What to produce -
Where the material below has a line containing "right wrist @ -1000", start repeating exactly, and keep going through the line containing "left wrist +", with no other lines.

Dataset content -
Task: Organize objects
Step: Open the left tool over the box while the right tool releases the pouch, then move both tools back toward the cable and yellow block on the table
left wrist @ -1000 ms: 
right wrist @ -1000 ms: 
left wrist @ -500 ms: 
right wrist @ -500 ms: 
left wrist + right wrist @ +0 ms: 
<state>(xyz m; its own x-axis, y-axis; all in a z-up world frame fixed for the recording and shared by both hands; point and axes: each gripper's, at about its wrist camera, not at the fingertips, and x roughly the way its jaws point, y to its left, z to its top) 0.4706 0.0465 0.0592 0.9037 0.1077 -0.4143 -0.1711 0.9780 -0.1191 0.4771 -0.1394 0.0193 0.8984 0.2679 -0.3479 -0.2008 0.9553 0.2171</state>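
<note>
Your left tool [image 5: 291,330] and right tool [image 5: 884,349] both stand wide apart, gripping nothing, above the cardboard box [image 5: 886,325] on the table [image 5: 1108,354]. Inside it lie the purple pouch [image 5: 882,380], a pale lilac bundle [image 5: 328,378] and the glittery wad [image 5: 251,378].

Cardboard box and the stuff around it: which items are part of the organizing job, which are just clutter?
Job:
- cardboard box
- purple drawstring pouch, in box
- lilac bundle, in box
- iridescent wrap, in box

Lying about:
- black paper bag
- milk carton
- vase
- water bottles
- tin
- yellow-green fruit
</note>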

Written response -
right wrist @ -1000 ms: 
left wrist @ -500 ms: 
right wrist @ -500 ms: 
left wrist + right wrist @ +0 ms: 

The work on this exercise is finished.